## YOUR TASK
Nothing below is to be printed except the lines between the line holding "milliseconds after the" and the line holding "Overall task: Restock", inclusive, each exactly as it appears.

## DATA
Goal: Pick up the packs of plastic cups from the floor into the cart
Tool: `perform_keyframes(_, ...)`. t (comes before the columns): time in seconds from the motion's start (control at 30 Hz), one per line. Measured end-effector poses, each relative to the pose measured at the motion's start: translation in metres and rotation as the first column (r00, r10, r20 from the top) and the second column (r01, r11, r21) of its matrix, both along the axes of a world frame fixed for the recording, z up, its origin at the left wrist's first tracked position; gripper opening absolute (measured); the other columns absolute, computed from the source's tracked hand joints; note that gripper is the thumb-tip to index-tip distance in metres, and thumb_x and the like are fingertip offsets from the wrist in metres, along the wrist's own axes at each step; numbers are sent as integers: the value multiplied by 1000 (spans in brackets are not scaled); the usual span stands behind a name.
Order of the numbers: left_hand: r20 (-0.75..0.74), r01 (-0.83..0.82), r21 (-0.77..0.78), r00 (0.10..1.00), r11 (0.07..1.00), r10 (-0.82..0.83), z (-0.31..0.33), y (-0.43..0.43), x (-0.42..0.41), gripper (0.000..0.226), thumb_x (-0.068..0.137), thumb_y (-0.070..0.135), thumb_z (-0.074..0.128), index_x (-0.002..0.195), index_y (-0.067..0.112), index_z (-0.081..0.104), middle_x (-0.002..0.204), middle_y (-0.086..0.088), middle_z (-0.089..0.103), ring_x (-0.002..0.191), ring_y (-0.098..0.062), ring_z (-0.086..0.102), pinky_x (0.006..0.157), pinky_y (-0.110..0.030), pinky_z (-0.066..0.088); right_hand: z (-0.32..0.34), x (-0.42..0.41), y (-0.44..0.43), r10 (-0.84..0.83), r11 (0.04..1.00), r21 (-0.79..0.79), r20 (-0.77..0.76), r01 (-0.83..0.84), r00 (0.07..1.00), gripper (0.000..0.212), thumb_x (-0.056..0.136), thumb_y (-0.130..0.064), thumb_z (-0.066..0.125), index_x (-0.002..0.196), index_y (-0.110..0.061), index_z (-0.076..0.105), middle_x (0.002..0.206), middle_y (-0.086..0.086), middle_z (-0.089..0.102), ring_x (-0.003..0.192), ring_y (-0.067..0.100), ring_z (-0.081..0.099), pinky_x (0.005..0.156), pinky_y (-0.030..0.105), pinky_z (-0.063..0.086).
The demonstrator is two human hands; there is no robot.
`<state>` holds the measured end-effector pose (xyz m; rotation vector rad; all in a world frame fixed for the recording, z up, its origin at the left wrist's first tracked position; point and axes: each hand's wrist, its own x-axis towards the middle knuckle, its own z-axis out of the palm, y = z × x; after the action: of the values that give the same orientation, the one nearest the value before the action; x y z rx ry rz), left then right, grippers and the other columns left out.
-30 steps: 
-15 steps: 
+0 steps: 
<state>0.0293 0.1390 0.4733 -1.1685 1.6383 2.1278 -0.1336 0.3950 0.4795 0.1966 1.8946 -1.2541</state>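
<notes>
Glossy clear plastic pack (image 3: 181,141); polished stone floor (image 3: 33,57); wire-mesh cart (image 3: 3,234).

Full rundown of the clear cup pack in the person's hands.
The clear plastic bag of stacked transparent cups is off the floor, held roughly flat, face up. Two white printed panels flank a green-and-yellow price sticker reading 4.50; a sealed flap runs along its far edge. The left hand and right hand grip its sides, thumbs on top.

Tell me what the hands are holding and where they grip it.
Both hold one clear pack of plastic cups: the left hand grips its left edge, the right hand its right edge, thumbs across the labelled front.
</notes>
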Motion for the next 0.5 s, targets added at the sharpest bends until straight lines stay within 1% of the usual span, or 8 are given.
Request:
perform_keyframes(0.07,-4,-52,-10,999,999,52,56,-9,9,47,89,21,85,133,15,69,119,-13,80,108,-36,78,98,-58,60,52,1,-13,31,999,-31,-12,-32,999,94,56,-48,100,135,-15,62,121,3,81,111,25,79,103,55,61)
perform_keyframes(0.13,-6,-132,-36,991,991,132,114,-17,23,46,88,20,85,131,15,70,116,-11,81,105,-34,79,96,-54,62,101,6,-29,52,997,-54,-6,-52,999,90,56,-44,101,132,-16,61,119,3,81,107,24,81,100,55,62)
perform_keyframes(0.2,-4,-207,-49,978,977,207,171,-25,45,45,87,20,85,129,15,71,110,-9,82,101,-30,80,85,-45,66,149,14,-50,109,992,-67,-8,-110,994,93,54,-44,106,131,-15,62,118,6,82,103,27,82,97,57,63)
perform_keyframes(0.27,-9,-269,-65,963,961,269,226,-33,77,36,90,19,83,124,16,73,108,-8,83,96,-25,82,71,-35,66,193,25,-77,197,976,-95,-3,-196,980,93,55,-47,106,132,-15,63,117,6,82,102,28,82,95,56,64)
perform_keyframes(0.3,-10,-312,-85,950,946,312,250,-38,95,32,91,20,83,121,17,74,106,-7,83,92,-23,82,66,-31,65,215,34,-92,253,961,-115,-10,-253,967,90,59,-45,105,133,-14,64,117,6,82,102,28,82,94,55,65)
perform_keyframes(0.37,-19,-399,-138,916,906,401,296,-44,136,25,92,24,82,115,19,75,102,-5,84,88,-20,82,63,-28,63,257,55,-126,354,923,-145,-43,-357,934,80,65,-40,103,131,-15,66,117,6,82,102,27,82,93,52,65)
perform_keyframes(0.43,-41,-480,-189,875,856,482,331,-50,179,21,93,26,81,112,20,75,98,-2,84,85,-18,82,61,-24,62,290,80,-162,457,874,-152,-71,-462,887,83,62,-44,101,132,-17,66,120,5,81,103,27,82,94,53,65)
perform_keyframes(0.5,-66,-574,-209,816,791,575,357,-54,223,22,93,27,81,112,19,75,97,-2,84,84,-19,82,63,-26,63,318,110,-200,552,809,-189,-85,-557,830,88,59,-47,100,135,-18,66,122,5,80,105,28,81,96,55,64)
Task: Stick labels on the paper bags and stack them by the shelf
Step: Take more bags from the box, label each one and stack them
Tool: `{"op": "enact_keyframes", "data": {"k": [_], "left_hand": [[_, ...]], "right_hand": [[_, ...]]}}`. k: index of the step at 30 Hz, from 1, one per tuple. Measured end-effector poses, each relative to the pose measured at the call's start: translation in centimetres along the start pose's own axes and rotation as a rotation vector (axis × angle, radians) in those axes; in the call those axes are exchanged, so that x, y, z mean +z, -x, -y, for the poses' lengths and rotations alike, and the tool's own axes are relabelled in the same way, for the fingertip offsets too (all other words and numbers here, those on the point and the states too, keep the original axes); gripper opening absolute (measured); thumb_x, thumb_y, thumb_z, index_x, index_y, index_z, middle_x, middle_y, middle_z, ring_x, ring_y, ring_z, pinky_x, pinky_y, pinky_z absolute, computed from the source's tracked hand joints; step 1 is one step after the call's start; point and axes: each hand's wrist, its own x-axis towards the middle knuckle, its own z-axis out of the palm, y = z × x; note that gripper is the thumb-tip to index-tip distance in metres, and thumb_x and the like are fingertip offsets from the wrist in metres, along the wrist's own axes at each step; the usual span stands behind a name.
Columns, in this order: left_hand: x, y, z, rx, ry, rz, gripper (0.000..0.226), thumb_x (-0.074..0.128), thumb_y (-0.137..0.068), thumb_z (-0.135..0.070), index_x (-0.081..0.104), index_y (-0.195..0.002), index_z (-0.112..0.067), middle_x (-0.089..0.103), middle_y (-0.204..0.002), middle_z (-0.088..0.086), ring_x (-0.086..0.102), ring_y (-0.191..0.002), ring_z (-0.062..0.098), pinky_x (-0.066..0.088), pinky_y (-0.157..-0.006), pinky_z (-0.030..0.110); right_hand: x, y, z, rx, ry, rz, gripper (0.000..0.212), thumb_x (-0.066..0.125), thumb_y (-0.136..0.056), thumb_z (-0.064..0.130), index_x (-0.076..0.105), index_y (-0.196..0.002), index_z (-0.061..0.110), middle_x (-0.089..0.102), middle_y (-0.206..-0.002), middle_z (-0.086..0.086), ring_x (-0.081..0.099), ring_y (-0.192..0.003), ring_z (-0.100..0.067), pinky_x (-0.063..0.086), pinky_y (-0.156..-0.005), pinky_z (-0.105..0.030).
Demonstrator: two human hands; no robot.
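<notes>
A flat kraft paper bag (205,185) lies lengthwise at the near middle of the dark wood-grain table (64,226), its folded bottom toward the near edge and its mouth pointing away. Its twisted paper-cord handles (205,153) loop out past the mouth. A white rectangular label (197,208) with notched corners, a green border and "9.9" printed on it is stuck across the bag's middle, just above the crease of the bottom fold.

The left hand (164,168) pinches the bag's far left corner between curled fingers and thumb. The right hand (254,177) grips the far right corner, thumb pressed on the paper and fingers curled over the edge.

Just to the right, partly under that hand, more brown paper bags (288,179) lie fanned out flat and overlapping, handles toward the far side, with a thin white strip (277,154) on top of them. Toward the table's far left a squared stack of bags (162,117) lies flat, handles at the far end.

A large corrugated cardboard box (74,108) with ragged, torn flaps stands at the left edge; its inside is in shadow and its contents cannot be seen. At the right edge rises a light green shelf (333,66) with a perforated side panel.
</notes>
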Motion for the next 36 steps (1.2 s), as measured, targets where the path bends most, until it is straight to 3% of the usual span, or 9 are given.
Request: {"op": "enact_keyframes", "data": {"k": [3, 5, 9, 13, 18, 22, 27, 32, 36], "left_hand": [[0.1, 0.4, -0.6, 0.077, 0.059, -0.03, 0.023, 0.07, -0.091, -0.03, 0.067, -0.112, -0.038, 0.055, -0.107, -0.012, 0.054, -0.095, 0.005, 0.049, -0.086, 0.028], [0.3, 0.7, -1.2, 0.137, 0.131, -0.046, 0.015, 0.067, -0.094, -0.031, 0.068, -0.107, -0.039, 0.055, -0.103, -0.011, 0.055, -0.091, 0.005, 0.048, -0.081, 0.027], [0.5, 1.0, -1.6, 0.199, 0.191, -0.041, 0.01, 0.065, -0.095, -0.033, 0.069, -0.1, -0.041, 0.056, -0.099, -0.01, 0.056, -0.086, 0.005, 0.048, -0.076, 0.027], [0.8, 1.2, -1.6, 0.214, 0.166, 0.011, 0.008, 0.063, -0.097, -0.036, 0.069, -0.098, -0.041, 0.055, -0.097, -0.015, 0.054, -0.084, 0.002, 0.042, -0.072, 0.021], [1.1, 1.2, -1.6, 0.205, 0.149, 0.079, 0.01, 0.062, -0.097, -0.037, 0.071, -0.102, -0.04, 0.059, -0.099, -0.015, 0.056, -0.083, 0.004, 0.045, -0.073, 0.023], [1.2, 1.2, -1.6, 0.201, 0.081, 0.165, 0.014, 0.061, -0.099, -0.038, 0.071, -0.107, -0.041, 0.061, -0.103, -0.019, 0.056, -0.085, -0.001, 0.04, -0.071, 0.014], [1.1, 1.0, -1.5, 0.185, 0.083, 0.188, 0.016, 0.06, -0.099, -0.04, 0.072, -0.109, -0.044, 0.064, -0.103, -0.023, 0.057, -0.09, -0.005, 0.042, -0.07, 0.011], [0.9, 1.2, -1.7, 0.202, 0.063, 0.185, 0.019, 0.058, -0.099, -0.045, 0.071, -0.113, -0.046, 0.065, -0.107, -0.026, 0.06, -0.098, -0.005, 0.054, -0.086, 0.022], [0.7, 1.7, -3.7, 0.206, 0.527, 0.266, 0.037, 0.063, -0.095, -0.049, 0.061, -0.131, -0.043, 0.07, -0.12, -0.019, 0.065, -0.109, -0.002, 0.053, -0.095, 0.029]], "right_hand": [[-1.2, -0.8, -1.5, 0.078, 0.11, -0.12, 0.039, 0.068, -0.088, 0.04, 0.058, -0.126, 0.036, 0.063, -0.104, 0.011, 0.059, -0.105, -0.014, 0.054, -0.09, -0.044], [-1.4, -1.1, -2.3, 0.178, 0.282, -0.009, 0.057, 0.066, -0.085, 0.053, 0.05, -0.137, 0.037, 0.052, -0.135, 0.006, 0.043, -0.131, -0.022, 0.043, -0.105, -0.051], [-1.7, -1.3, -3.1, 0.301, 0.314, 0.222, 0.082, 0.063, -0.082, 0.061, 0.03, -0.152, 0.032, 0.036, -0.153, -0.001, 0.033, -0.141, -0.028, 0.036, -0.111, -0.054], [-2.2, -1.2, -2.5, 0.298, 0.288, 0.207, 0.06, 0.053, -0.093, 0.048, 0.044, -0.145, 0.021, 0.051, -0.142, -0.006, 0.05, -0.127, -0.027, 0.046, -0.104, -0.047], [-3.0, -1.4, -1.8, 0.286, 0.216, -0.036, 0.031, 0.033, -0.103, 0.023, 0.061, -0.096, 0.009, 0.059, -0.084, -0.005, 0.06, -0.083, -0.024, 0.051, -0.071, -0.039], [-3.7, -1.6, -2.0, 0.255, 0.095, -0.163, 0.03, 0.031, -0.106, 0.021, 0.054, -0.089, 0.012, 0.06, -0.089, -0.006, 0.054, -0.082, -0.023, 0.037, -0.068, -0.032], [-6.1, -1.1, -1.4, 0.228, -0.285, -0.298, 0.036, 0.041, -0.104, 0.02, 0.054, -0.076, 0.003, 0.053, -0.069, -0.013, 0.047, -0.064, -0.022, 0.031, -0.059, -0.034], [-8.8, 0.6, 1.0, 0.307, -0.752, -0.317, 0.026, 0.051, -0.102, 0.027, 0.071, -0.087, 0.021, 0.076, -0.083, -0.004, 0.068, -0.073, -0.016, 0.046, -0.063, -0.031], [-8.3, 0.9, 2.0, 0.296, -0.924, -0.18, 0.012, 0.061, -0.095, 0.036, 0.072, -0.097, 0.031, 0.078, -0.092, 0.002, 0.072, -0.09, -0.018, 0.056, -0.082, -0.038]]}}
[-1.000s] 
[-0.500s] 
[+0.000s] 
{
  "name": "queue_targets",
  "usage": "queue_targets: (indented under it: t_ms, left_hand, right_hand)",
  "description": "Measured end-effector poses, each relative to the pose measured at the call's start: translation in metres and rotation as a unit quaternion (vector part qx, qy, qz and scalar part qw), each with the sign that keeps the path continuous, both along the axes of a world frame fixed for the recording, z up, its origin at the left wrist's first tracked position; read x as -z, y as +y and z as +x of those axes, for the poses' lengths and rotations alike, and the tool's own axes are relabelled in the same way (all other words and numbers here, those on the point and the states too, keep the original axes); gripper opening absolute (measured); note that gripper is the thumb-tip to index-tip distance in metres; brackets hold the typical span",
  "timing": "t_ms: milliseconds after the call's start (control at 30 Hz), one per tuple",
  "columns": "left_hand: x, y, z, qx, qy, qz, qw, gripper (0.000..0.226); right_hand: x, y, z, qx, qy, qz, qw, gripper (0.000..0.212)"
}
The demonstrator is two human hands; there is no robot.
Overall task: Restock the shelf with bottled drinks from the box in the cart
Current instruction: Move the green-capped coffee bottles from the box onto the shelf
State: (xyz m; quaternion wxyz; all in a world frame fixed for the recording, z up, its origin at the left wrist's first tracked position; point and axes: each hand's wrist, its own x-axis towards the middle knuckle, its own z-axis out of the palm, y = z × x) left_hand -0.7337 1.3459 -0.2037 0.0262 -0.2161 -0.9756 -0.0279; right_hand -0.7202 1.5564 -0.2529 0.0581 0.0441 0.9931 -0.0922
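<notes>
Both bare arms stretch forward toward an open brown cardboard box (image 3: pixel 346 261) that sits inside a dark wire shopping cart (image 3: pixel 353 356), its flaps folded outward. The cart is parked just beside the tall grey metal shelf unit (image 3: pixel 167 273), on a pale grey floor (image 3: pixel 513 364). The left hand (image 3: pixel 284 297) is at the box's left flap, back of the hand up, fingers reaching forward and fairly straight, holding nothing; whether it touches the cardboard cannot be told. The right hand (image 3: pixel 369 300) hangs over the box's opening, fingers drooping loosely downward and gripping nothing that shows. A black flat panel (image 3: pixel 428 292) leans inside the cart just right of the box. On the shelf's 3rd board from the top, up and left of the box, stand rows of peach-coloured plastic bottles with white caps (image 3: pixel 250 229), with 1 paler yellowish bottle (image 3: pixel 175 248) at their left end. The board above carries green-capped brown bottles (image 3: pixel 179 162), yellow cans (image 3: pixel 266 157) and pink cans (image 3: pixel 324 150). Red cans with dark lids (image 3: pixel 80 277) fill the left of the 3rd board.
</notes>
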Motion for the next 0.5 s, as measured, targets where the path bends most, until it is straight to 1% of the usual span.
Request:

## WRITTEN SOLUTION
  "timing": "t_ms: milliseconds after the call's start (control at 30 Hz), one per tuple",
  "columns": "left_hand: x, y, z, qx, qy, qz, qw, gripper (0.000..0.226); right_hand: x, y, z, qx, qy, qz, qw, gripper (0.000..0.212)"
}
The demonstrator is two human hands; there is no robot.
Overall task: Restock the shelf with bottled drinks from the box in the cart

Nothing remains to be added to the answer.